I’d completely forgotten about his accident.
Running down the bottom of his spine like a zip is a long scar. Surgeons have cut into him here, and I remember him saying he has titanium plates screwed into the bone. There are another two scars on his right hip, deep scars, maybe where they took bone grafts, and a variety of other scars, turned a light pink with age.
“Oh, Marc,” I say, running my fingers lightly over them.
“Quite the Frankenstein’s monster,” he replies, his head dipped.
“It’s amazing,” I tell him, breathless with wonder. “To think what they can do.”
“I guess.” He turns his head, although he doesn’t meet my eyes.
“I’m so sorry you had to go through it. I wish I could have been there for you.” I can’t bear to think of the pain he must have been in. How difficult it must have been to get walking again.
I move up close to him, slide my arms around his waist, and rest my cheek on his back.
He lowers one hand and rests it over mine for a moment, and then he turns and wraps his arms around me. Surprised, I hug him tightly, sensing he needs the comfort, and we stay like that for a long time, the hot water pouring over us, steam curling up into the air. Eventually, he slides a hand under my chin, and lifts it so I’m looking into his eyes. Then he lowers his head and kisses me. It’s a sweet kiss, just a press of his lips to mine, but for some reason my eyes prick with tears.

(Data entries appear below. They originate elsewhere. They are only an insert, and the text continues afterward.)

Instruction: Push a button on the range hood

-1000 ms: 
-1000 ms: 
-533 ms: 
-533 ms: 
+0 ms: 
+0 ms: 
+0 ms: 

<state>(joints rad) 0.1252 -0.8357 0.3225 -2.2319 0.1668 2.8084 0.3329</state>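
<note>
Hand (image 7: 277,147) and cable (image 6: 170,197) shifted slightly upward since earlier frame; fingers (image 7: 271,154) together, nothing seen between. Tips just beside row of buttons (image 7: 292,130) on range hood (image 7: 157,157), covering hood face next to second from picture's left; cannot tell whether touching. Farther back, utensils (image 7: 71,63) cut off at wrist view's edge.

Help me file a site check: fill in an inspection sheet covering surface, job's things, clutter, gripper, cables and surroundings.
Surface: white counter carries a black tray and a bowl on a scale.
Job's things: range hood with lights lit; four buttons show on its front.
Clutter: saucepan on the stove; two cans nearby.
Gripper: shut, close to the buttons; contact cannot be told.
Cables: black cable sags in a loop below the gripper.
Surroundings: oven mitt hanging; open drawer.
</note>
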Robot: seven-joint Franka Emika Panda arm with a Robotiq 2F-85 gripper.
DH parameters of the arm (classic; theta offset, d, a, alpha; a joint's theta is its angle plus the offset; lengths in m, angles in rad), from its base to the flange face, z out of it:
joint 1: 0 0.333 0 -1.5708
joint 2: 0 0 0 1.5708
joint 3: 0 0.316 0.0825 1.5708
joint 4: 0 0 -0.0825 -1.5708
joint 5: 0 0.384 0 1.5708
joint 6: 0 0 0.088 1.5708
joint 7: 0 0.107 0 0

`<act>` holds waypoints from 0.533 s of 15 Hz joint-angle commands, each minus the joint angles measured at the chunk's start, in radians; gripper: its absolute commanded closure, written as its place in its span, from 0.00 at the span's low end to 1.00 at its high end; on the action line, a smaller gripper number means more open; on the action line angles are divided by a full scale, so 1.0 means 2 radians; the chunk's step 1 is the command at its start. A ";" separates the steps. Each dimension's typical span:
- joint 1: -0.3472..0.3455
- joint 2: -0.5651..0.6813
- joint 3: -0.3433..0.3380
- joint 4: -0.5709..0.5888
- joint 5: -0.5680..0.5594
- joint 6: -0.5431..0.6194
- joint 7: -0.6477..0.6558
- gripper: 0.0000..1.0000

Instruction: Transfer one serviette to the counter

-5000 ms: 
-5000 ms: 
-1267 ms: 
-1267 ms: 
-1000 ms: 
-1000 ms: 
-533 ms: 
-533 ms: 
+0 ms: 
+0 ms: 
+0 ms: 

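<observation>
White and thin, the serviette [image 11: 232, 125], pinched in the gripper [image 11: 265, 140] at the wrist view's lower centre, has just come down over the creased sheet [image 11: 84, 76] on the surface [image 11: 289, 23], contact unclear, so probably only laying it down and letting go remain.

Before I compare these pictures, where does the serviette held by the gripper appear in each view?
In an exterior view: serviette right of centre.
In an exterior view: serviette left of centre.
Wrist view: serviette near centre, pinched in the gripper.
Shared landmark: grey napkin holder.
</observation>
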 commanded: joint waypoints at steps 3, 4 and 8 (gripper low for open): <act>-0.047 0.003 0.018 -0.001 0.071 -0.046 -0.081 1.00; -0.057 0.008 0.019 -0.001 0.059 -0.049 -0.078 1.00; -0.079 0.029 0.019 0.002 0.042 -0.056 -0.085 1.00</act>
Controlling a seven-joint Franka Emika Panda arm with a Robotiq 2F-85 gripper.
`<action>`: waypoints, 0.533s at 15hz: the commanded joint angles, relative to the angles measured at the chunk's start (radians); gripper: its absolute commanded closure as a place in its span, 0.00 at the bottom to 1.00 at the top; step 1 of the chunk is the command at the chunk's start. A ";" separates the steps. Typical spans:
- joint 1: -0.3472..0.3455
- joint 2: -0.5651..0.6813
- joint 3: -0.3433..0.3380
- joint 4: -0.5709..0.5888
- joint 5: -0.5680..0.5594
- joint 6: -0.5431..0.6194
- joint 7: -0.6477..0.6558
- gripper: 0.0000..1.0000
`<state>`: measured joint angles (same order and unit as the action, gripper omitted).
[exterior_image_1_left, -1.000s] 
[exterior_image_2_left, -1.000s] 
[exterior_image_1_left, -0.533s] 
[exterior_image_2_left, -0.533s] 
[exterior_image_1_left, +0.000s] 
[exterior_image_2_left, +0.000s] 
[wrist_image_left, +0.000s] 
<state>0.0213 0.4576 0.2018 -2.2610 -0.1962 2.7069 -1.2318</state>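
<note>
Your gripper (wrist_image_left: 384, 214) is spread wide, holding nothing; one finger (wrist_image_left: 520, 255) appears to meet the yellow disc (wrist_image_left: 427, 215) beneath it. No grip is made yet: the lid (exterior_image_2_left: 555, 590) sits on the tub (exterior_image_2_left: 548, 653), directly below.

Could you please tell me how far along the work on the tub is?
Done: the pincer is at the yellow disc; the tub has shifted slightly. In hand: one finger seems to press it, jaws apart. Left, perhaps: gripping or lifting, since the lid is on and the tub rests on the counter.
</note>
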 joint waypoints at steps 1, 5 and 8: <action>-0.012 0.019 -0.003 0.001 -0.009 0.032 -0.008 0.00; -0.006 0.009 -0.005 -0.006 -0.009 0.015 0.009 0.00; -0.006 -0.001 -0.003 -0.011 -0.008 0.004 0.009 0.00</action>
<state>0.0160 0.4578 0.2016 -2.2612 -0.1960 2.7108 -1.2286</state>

“Come here,” he says, his husky voice suggesting he’s not untouched by the moment. He turns me so I’m under the hot water again and rinses the conditioner out of my hair. Then he switches off the hot water, and we go out and dry ourselves off.
Marc doesn’t speak again, and eventually he goes out and starts getting dressed. I stay in and comb my hair, studying my reflection while I do and thinking about how he held me. Something I said got to him. What did I say? I’m so sorry you had to go through it. I wish I could have been there for you. Maybe it made him think about Mel, and how things went wrong between them. It must have been so hard for him, having her pull away at the time he needed her the most.
It’s the first time I’ve ever really thought about the “in sickness and in health” part of marriage vows, and it makes me think about my relationship with Daniel while I get ready. If you can call it a relationship. It’s only now I realize what little depth it had. We led separate lives, and even though he left his wife for a while, it didn’t really change anything between us. We were like strangers living in the same house while he stayed with me. There was no intimacy, no real affection. All along, I thought the problem was with me, but for the first time I think maybe it was Daniel who was the cold one. I think he left his wife because he could boast to his friends that he was dating a younger woman, and he thought it would be exciting, but in reality we didn’t connect at all. Even though I’ve only had a few hours with Marc, I feel closer to him than I did with Daniel, who lived with me for six months. How strange. I just didn’t realize at the time.
I put on some makeup, and by the time I go into the bedroom, Marc is dressed, the bed is made, and he’s sitting back against the pillow, legs crossed at the ankles, reading on his phone.
He glances up as I come out and lowers the phone, but doesn’t say anything. Instead, he watches me get dressed. A small smile plays on his lips as I pull on my panties and do up my bra. I don’t say anything either, conscious he enjoys watching me. Instead, I pull on my jeans and sweater, then stand in front of the mirror and start drying my hair with the hairdryer.
I wonder if he still loves Mel, or if what she did destroyed any affection he had for her. The thought plays on my mind, and when I eventually finish my hair and start trying to wrangle it into a ponytail, I say to him, “Do you miss Mel?”
“Why do you ask that?”
I shrug, wrapping an elastic around the strands that fight hard to escape. “Just wondered.”
He gets up then, comes over, turns me to face him, and slides his arms around me.
“No,” he says, just the one word, very Marc. And then he kisses me again.
When he eventually pulls back, I say, “I didn’t expect this while we were away.”